Several DU colleges increase annual fee for UG courses
According to media reports, several colleges affiliated to the Delhi University (DU) have revised their fee structure for the undergraduate courses. Earlier this month, reports of a probable fee hike had surfaced and now, the 2019-20 admission brochure has the updated fee structure. One of the major reasons behind the increase in the fee cited by the colleges is lack of funds. Here's more.
Although, among various courses, a minimum increase of Rs. 2,000 is reported, the amount varies for different courses depending on the requirement. The average fee hike in Aryabhatta College, Bhaskaracharya College for Applied Sciences, Delhi College for Arts and Commerce, Deshbandhu College, Hindu College, Indraprastha College for Women, Miranda House, Motilal Nehru College and Ramjas College was reported between Rs. 1,500 and Rs. 3,500.
The highest hike probably was for BA (Hons) Business Economics, Gargi College. The fee for the course has gone up by over Rs. 14,000 from last year (Rs. 26,875). As a result, students will now have to pay Rs. 41,220 annually for the course. Alongside, other courses at the college have also seen a minimum hike of Rs. 2,500 to Rs. 3,000 this year.
While talking to Hindustan Times, Principal of Gargi college, Promila Kumar, said, "The University has approved BA (Hons) in Business Economics as a self-finance course this year and that's why we have revised its fee." Kumar added, "We have to generate our own funds to pay salary to teachers besides other expenses. We are not getting any grant from the university for the course."
Further, the Science colleges cited departmental activities and maintenance as reasons for hike.
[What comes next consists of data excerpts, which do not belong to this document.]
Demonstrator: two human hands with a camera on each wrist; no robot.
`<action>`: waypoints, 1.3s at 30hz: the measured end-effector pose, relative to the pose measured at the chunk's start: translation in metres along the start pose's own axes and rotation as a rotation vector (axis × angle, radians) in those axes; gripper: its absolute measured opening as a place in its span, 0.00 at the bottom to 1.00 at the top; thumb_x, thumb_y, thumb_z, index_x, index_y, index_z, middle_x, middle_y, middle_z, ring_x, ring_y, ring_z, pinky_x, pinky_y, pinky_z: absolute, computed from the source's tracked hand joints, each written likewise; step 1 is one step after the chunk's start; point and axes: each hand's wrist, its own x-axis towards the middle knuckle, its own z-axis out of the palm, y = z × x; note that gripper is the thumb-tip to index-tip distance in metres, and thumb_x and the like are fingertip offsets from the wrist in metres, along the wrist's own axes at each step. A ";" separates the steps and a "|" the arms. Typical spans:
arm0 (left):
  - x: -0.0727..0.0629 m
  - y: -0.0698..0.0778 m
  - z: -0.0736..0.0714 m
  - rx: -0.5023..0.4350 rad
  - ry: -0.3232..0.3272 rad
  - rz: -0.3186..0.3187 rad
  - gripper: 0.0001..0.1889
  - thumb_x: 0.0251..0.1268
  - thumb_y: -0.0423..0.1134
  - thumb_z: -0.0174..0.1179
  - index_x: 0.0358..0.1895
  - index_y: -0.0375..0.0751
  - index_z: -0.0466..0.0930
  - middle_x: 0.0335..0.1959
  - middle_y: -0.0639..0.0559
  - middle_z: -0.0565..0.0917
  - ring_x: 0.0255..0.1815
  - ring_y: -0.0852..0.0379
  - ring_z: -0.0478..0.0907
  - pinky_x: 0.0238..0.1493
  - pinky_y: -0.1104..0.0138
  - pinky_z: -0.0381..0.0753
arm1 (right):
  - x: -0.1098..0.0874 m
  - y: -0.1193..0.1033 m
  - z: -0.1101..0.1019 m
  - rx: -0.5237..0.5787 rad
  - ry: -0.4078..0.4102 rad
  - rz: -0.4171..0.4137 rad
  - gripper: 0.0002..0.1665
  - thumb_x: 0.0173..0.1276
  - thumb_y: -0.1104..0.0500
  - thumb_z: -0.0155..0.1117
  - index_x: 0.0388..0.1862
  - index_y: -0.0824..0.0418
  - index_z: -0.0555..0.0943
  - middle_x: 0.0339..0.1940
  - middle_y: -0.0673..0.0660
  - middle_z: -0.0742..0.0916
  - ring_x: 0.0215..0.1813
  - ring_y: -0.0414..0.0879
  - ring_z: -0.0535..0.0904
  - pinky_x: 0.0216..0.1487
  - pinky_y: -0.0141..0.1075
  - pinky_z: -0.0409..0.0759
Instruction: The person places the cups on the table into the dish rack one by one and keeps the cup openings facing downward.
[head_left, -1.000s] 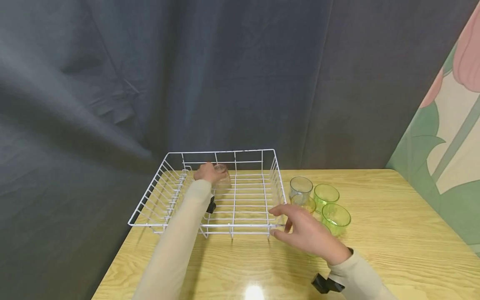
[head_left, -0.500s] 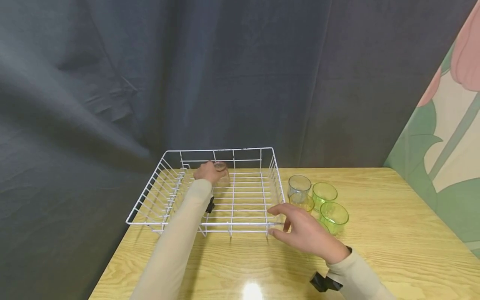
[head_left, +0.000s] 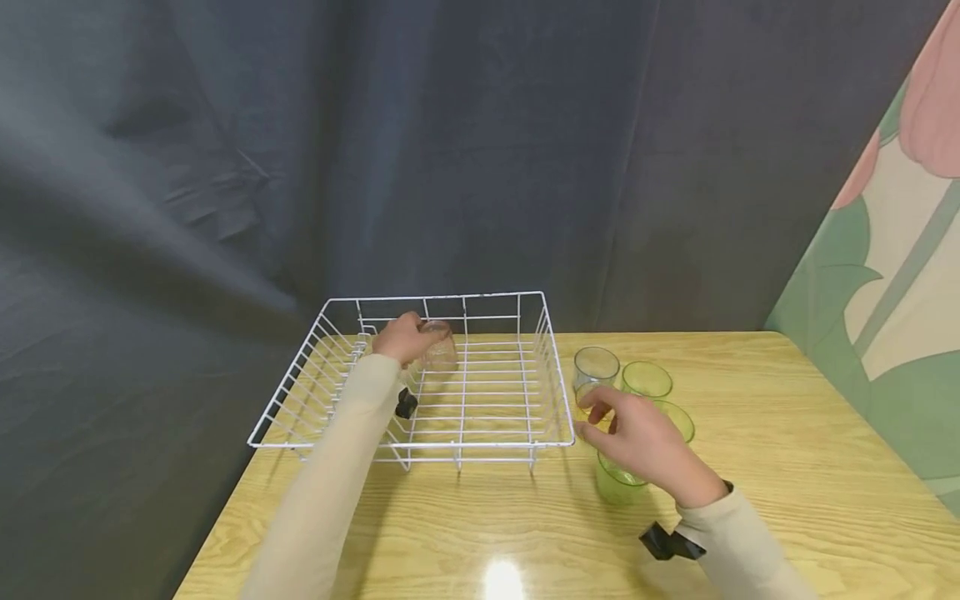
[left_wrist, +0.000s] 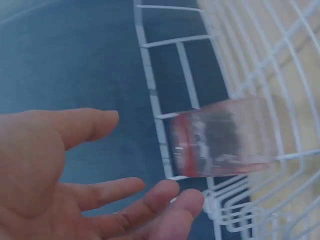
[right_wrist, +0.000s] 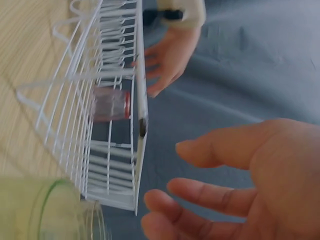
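Observation:
A pink-tinted clear glass [head_left: 439, 357] stands at the back left of the white wire dish rack [head_left: 495, 444]. Just above and left of it is my left hand [head_left: 403, 337]; in the left wrist view its thumb and fingers are spread, apart from the glass [left_wrist: 225, 140], and nothing is held. To the right of the rack, my right hand [head_left: 645, 437] hovers over a group of glasses, fingers loosely bent and holding nothing. Around it are a blue-grey glass [head_left: 596, 364] and several green ones, one green glass [head_left: 618, 483] at the front. My hand hides part of the group.
The rack's raised wire rim stands between the group of glasses and the pink glass. Upright wire prongs [head_left: 348, 367] line its left side. A dark curtain [head_left: 480, 167] hangs behind the wood-grain table [head_left: 787, 450], and a flower-patterned cloth [head_left: 892, 317] is at the right.
My left hand has let go of the pink glass and lifted slightly up and left. My right hand has moved right and up from the rack's front corner, over the glasses.

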 end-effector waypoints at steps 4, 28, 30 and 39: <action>-0.024 0.001 -0.014 -0.020 0.038 0.056 0.37 0.68 0.66 0.53 0.64 0.35 0.74 0.56 0.37 0.82 0.38 0.45 0.83 0.42 0.53 0.80 | -0.003 0.010 -0.002 -0.048 -0.026 0.046 0.11 0.66 0.55 0.68 0.44 0.59 0.82 0.30 0.49 0.85 0.20 0.39 0.72 0.22 0.36 0.70; -0.123 0.030 0.022 -0.135 -0.011 0.234 0.15 0.72 0.53 0.57 0.36 0.47 0.84 0.23 0.54 0.81 0.17 0.59 0.68 0.21 0.64 0.68 | -0.013 0.043 -0.025 -0.252 -0.237 0.390 0.28 0.67 0.42 0.62 0.13 0.50 0.63 0.13 0.45 0.64 0.19 0.41 0.59 0.20 0.35 0.59; -0.125 0.030 0.025 -0.137 -0.016 0.241 0.14 0.72 0.52 0.57 0.36 0.47 0.84 0.18 0.56 0.76 0.17 0.59 0.67 0.20 0.64 0.66 | -0.013 0.044 -0.021 -0.241 -0.249 0.385 0.27 0.66 0.43 0.63 0.13 0.51 0.64 0.14 0.46 0.65 0.19 0.41 0.59 0.20 0.35 0.59; -0.131 0.034 0.030 -0.144 -0.033 0.259 0.17 0.73 0.52 0.56 0.40 0.43 0.85 0.19 0.57 0.77 0.18 0.59 0.69 0.23 0.64 0.69 | -0.008 0.047 -0.013 -0.243 -0.303 0.323 0.18 0.67 0.49 0.63 0.30 0.64 0.80 0.28 0.59 0.83 0.29 0.49 0.76 0.26 0.45 0.74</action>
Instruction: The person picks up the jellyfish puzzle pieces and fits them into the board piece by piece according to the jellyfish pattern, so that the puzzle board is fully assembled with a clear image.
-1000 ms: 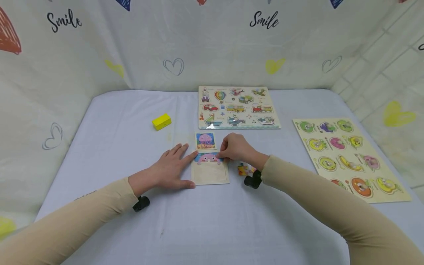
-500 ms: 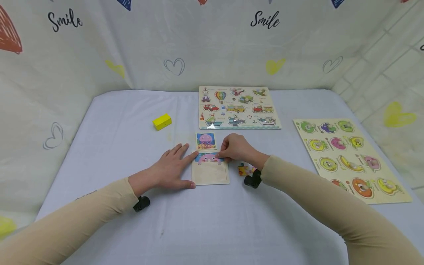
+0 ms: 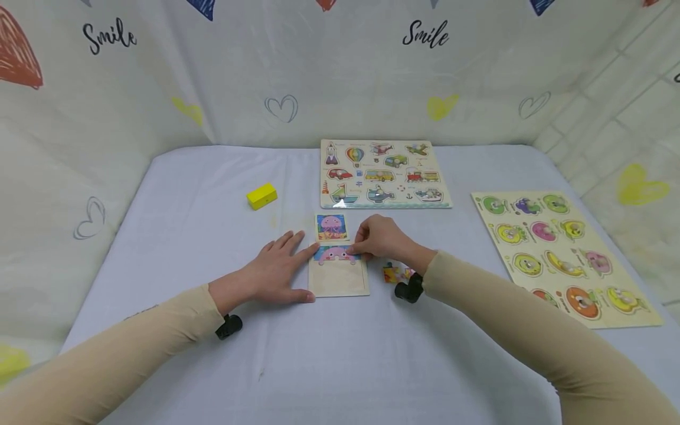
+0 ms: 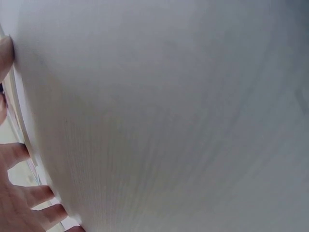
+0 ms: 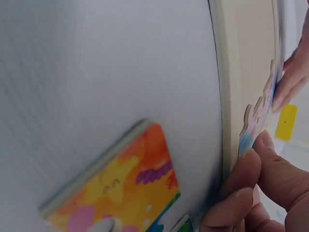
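Nothing moved bar view. Left hand [image 3: 278,274], spread, empty, touches pale square wooden tray [image 3: 340,284] at 10 o'clock; right hand [image 3: 382,237] pinches pink-blue wooden strip [image 3: 334,255]; one-sided pressing could tilt it.

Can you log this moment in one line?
left hand: spread, touching tray | right hand: pinching pink-faced piece | loose pieces: right of tray

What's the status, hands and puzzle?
Left hand spread, touching pale wooden square tray from left. Right hand pinching pink-blue wooden puzzle section at tray's far end. Near part bare, nothing visibly blocking; orange-yellow wooden piece right of tray.
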A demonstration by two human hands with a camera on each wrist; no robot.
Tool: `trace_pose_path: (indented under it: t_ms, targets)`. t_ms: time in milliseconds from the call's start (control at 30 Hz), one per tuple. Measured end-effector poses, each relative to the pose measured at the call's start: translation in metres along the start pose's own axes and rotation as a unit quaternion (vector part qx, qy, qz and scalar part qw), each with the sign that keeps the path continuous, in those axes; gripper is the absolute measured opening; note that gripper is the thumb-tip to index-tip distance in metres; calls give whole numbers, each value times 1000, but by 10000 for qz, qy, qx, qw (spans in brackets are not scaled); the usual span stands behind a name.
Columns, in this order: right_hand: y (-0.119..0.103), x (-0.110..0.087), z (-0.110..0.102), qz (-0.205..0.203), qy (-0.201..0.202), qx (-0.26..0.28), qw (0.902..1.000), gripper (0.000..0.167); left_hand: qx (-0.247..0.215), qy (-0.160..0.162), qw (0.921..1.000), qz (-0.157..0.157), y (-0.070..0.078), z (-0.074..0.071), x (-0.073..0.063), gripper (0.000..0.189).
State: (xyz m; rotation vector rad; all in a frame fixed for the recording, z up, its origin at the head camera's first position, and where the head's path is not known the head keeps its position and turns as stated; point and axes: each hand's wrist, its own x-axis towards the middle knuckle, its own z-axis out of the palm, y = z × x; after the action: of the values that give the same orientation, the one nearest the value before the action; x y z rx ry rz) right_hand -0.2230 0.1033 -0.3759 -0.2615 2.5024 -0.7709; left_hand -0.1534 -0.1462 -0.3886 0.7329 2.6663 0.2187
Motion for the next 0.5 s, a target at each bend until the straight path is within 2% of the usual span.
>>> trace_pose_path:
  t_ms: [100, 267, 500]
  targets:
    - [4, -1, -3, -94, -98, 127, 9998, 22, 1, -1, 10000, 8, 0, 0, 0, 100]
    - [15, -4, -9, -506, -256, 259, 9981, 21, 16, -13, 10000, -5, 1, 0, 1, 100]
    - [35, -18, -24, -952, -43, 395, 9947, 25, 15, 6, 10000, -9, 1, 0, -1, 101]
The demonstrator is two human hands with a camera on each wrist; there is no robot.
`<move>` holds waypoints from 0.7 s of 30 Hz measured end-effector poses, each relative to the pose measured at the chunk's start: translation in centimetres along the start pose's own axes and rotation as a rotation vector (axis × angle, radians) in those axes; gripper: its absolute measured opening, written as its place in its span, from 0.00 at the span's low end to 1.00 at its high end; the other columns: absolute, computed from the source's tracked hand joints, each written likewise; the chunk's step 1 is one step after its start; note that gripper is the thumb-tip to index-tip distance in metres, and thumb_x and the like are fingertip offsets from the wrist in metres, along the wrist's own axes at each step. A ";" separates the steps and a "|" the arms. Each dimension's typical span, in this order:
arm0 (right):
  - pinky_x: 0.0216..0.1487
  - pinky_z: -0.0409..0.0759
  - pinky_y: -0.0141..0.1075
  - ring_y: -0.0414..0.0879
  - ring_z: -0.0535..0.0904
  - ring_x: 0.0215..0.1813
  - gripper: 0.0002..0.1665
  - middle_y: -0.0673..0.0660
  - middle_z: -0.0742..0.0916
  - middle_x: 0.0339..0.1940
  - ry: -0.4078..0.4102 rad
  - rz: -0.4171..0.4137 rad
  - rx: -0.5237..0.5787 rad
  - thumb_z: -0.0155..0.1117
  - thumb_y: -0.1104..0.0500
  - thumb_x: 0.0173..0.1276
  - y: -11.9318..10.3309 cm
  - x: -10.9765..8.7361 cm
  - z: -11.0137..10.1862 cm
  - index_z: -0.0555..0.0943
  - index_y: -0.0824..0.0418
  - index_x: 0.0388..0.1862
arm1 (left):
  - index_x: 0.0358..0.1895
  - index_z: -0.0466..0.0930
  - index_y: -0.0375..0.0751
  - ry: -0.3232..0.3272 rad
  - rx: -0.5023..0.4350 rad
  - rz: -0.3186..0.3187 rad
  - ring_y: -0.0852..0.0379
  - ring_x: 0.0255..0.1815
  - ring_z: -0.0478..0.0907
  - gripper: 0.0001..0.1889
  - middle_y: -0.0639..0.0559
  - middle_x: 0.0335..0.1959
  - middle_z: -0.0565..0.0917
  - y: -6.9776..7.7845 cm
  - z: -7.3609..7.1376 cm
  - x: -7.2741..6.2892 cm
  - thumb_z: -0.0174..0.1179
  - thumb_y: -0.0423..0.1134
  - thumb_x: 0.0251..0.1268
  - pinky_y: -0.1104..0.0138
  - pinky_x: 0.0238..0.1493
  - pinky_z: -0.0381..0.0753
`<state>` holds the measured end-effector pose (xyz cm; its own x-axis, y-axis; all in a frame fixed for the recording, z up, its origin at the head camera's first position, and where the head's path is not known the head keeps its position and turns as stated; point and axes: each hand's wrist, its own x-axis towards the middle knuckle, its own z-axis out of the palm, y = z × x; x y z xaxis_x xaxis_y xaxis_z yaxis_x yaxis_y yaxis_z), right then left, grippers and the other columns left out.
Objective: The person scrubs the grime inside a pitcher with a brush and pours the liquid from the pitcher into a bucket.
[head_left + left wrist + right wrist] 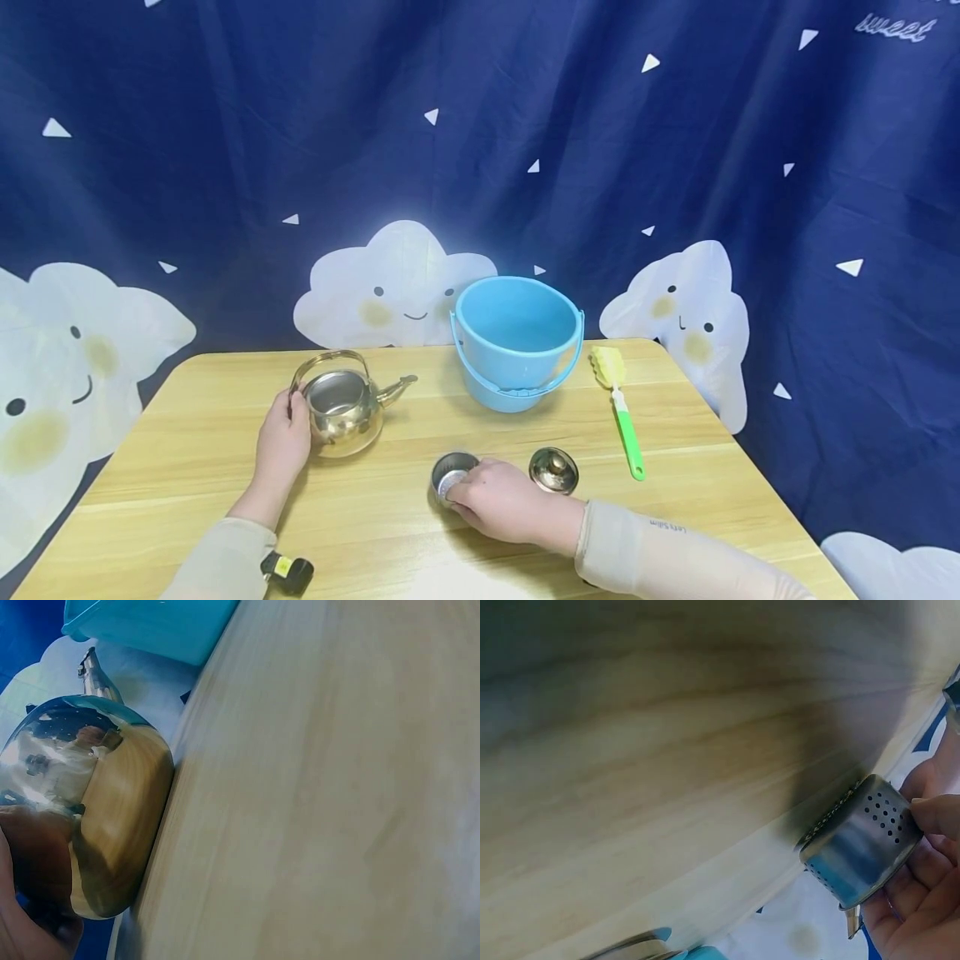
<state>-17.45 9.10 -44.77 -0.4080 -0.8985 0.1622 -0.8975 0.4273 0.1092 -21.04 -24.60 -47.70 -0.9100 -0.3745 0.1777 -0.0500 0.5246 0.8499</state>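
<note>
A shiny metal teapot [347, 433] with its lid off stands at the left of the table, its arched handle raised and its spout pointing right. My left hand [283, 433] grips it at the left side, by the lower end of the handle; in the left wrist view the hand [30, 926] lies against the polished body. Near the front middle, my right hand [501, 500] holds a small perforated metal tea strainer [862, 844] between thumb and fingers, close over the table. The strainer's open top shows in the head view. Just beyond that hand lies the teapot lid [553, 470], knob up.
A blue bucket [517, 367] with its handle hanging down at the front stands at the back middle. To its right lies a sponge brush [618, 408] with a yellow head and green handle. Behind the wooden table [225, 383] hangs a dark blue curtain [375, 125].
</note>
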 end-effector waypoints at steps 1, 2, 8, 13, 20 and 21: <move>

Manoj Sinha, Principal of Aryabhatta College, said, "Being a science college, we need funds to maintain laboratories as well." Although the laboratory fee was increased last year, nominal changes are made "to meet the rising maintenance cost". So now, BSc (Hons) Mathematics will cost Rs. 15,230, which was Rs. 10,650 earlier.
Notably, the colleges had held meetings with the staff before coming to this conclusion. While some colleges said that the hike is just a part of 'routine revision,' many cited lack of funds as the reason. This issue isn't new. In January, a report stated that lack of additional funds from the UGC stops several colleges from starting new courses and accommodating more students.
The UGC, on the other hand, had reportedly suggested that the colleges could adopt the self-financing model to start new courses. To this, DU officials replied that "there cannot be a dual fee structure in the same university." "We are a centrally funded institution and keep course fees nominal. How then can we start similar courses at higher fees?" officials asked.
Meanwhile, Rajesh Jha, a member of the executive council of the Delhi University, has strongly condemned the fee hike, and has demanded a rollback. "The drastic cut in UGC grants has brought such a situation. Just imagine what will happen when we will be forced to take loan from HEFA. The result will be students' fees in lakhs to repay the loans," he added.
HEFA or the Higher Education Financing Agency is a MHRD, Government of India initiative, in partnership with Canara Bank. It provides investments to the premier educational institutes for creating high-class infrastructure and other capital assets. With lack of funds from the UGC, it is highly likely that colleges will soon have to turn towards HEFA.